**Work item:** Once you find the line below that has "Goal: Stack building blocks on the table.", output it and every line after it exactly, stopping after the line that has "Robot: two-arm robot", with no pictures.

** Material shown follows **

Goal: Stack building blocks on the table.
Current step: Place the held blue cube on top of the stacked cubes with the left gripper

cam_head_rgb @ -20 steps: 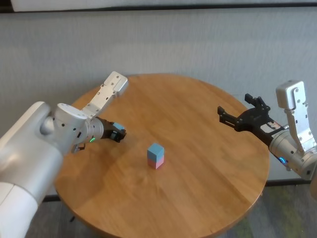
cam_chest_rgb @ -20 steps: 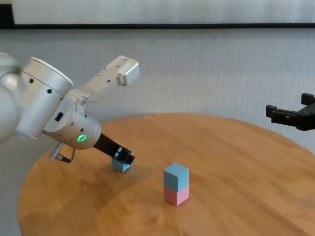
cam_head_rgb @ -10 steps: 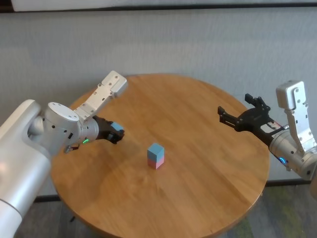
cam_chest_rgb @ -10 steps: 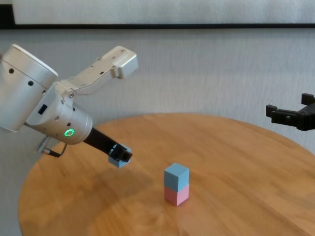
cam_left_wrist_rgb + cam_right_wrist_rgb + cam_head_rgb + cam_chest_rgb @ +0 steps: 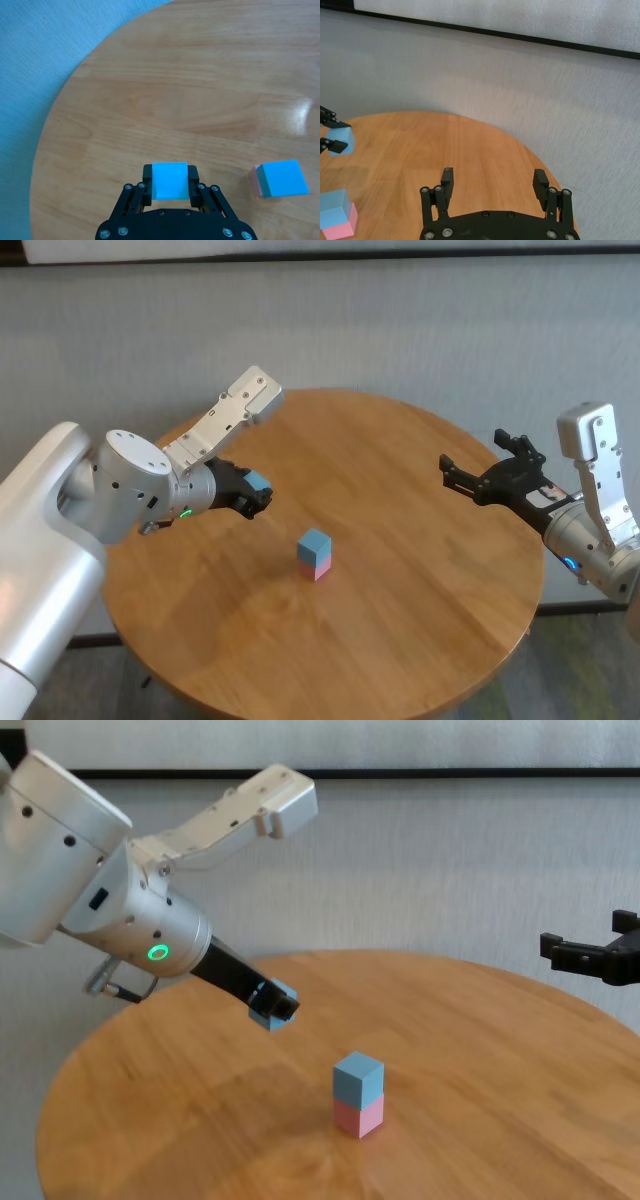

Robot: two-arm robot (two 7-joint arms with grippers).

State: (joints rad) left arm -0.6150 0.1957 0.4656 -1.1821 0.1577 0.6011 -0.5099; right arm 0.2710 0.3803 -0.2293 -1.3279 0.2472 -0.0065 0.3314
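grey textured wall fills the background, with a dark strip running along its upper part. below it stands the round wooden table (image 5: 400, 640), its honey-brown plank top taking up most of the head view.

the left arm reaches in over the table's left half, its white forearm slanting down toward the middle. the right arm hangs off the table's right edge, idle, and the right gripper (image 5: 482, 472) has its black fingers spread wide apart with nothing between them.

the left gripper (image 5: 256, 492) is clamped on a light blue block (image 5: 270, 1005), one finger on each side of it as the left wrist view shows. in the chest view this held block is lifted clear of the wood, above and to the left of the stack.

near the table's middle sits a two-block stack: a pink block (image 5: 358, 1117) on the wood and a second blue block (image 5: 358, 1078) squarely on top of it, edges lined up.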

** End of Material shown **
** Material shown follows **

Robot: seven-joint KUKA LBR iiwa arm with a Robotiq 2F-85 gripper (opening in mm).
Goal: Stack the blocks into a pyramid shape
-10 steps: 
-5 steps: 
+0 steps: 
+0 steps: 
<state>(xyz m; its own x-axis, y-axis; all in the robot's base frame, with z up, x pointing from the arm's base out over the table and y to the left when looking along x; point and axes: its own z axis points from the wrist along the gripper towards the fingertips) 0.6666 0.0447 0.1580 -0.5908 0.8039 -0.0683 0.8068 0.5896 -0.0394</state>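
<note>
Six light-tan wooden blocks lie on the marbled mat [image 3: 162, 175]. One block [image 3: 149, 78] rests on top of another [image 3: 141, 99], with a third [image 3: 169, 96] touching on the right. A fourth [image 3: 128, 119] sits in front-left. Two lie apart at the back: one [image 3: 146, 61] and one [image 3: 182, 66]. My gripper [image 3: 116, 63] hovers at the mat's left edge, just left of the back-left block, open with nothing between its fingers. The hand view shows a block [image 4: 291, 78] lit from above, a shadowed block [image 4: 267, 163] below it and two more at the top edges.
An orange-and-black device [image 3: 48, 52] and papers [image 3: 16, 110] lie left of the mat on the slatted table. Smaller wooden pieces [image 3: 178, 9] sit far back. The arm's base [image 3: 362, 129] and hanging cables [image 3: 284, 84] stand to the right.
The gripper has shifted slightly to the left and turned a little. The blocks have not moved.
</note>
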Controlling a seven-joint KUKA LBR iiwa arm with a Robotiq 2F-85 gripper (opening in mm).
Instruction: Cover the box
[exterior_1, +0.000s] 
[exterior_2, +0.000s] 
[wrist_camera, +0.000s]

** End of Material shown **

**Output for this exercise:**
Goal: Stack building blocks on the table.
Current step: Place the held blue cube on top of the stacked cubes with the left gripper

cam_head_rgb @ -20 steps: 
cam_chest_rgb @ -20 steps: 
cam_head_rgb @ -10 steps: 
cam_chest_rgb @ -10 steps: 
cam_left_wrist_rgb + cam_right_wrist_rgb + cam_head_rgb + cam_chest_rgb @ +0 steps: 

Robot: two-arm robot (two 7-joint arms with grippers).

No part of the exercise remains open.